◆ Your assignment ◆
Nothing but the lines from the one with "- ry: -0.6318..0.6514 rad" down to the one with "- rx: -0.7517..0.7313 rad" should be returned, exactly and with both ends included, from the material below.

◆ Dataset content ◆
╭──
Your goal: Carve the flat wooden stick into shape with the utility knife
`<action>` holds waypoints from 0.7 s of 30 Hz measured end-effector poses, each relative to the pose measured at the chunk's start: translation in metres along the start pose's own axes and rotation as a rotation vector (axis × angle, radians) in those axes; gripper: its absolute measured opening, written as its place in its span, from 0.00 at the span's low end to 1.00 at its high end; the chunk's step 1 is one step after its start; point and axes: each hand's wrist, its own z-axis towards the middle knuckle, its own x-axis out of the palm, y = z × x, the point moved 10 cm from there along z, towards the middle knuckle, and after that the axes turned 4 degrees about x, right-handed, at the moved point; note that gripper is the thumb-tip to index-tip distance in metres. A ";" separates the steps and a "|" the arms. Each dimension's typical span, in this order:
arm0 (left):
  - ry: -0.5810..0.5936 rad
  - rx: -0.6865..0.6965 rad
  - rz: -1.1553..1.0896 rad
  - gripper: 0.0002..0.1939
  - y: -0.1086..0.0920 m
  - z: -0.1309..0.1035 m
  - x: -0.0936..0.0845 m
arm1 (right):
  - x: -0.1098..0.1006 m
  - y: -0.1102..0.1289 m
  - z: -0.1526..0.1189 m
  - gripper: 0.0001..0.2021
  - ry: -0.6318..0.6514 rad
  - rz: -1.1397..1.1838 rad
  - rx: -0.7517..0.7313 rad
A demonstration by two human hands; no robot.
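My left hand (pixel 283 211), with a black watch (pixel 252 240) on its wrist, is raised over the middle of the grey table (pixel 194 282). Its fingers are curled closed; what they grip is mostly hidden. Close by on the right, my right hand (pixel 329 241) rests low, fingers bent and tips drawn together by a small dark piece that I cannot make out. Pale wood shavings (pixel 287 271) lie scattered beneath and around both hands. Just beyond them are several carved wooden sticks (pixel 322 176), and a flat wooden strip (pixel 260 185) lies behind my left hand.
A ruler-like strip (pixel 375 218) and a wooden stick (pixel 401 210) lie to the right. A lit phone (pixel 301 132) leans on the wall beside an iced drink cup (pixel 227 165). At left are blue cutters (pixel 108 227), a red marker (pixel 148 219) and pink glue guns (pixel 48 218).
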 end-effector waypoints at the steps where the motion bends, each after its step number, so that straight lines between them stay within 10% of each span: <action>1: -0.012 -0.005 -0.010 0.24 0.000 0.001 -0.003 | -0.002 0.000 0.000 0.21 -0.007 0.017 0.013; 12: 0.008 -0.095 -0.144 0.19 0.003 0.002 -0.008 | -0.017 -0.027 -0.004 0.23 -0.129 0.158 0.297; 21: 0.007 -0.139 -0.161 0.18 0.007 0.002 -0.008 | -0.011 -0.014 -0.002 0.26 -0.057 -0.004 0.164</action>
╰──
◆ Task response ◆
  - ry: -0.6318..0.6514 rad
  - rz: -1.1397..1.1838 rad
  - rx: -0.7517..0.7313 rad

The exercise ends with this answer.